------ DATA BELOW ------
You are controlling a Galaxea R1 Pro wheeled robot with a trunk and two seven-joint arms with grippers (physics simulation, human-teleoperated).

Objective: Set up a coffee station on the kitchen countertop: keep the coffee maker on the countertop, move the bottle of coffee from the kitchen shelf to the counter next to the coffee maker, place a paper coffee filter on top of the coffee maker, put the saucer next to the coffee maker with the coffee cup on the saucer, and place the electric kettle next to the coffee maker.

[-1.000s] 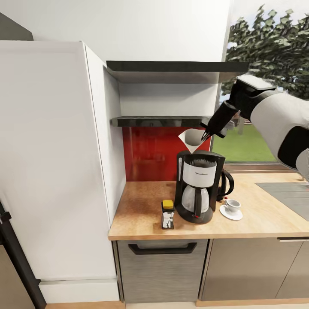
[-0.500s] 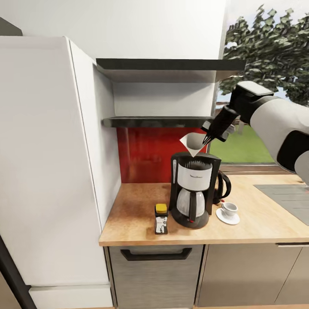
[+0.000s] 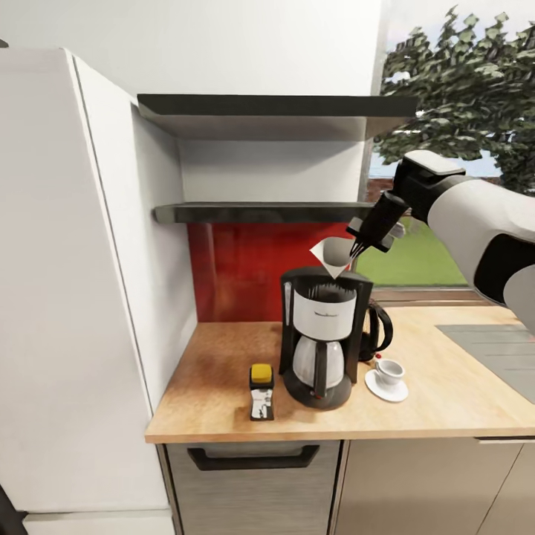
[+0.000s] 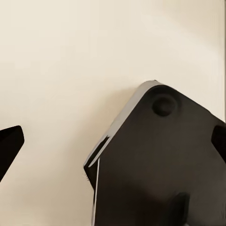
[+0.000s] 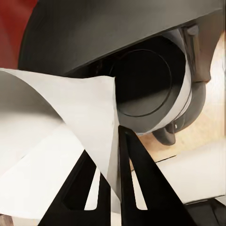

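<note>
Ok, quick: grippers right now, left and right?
Left gripper: cannot be told.
Right gripper: closed on the paper coffee filter, above the coffee maker.

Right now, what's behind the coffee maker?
The kettle stands behind the coffee maker: only its handle and one side show, the rest is covered. Farther back is the red wall panel.

Paper coffee filter (image 3: 332, 255) lower — tip nearing coffee maker (image 3: 321, 336).
</note>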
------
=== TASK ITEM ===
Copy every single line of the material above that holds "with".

=== RESULT FOR THIS TASK ===
You are controlling a Galaxea R1 Pro wheeled robot with a trunk and two seven-joint arms with grippers (physics simulation, human-teleoperated).
Objective: Set up a coffee station on the kitchen countertop: keep the coffee maker on the countertop, move the bottle of coffee from the kitchen shelf to the counter next to the coffee maker, place a paper coffee filter on top of the coffee maker, put the saucer next to the coffee maker with the coffee cup on the saucer, and place the electric kettle next to the coffee maker.

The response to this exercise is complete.